There are so many rules coming from so many directions at U.S. financial institutions that spotting key strategic challenges or opportunities is harder than ever. That more and more of these rules are longer than 1,000 pages makes C-suite impact considerations still harder to highlight. In the midst of this morass, one proposal from the CFPB on consumer-data rights may be easy to overlook, but this seemingly-petite 299-page rule is at least as consequential as the thousands of capital and CRA pages getting all the not-so-love.
Why? Quite simply, consumer data are the currency of commerce in general and retail finance in particular. The stratospheric ascent of data-driven companies such as Amazon are indisputable proof that competitors who control data quickly control consumers, mobilizing ever more powerful network effects that then crush all but the most nuanced niche providers. The CFPB is right that banks no more deserve exclusive provenance over consumer data than tech-platform companies, but requiring banks to give these data away as the Bureau plans means the crown jewels of each retail franchise are now out on the shop counter for free.
Companies far better able to make astute use of these data than all but a few banks will quickly find ways to persuade consumers to give personal information to them unless the final data rights standard has considerably more consumer protection built in than the proposal. I know it sounds odd to say that a CFPB proposal is light on consumer protections, but so it is.
What clearly happened as the Bureau wrote the rule is that process took precedence over meaningful protection. As our in-depth analysis makes clear, each data provider – read bank – will need to go through all sorts of procedures to ensure that it properly allows consumers to obtain data that then would go to “authorized third parties” – read anyone offering any consumer financial product, service, or ancillary product that can fill out a lot of forms.
Many, many forms and procedures are proposed to ensure consumer rights, the proposal is nonetheless a classic case of information asymmetry – no one reads anything because reading even some of it takes too long and for many consumers is far too hard. At a standard reading rate, it would take almost four months of eight-hour days for a consumer to read the service agreements for the websites most Americans use. Many of those the Bureau now proposes are at least as ponderous and will surely go as much unread.

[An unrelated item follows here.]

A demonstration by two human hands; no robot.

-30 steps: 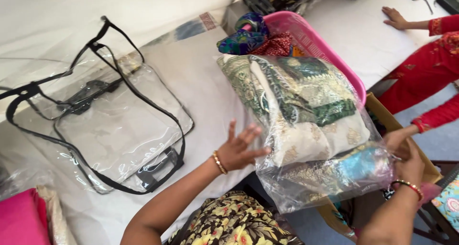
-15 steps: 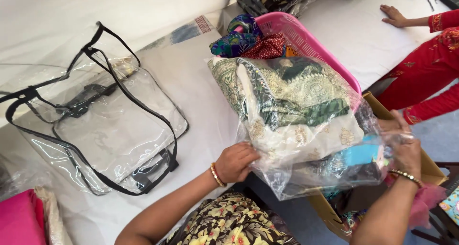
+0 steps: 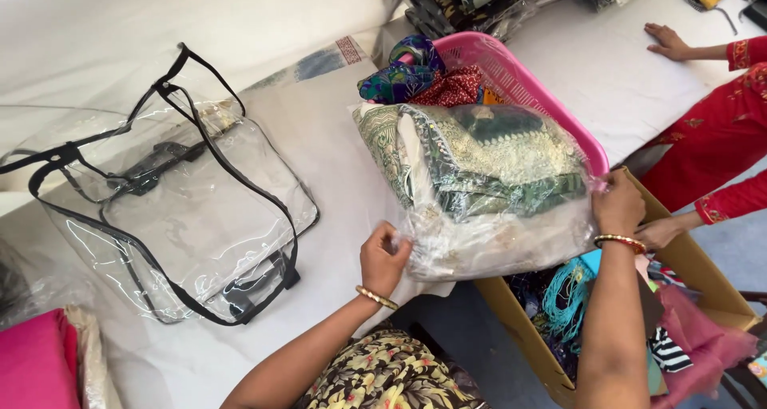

The CFPB has thought about this when it comes to privacy, proposing not more disclosures and forms but instead automatic protections requiring that anyone who gets consumer data from a bank must abide by the privacy safeguards that govern banks. This is a start, although I suspect the distance between earnest promises and actual compliance could be substantial. Still, at least consumers don’t have to read something complex to decide if they wish to protect their personal privacy. Most do and all at least have a shot at it.
But what about the risks that come with new product offerings? Director Chopra mentioned in his statement accompanying the proposal that he wants to make it easier for consumers to find higher rates of interest than those many banks offer on transaction and savings accounts. The thinking – fantasy? – is that “relationship” focused community banks will benefit and so some may. But the firms most likely to make the greatest use of deposit data are not banks.
Think of all the nonbanks that offer higher returns only because the deposit-like product is higher risk. Even if all the FDIC’s injunctions not to delude consumers with the false promise of FDIC insurance bear fruit – and again compliance is a sometime thing – consumers may well not fully understand the risks that come with blandishments for authorization to obtain their data. Odds are, many won’t and lifetime savings will go all sorts of places they shouldn’t.
Open banking in the European Union is easier because open banking in the EU is largely open only to banks and entities under bank or bank-like regulation. That of course is very much not the case in the United States.
Philosophically, it’s up to consumers to know what they are doing as they claim the data that is rightfully theirs. Practically, that’s impossible because most consumers don’t understand risks – see for example the stunned surprise earlier this year when it briefly turned out that uninsured deposits might actually be uninsured. Will consumers really know that the entity to which a bank gives their data at their request is an entity that will operate under the do-no-harm principle essential to vulnerable consumers? Banks aren’t always all that good at this and they’re under rules that govern them. What about all the companies that aren’t?
In short, open banking in the U.S. could be a playing field that cannot be made safe for most consumers just by demanding as the proposal does that the consumer is in charge of who gets his or her data. What is done with these data matters too – a lot.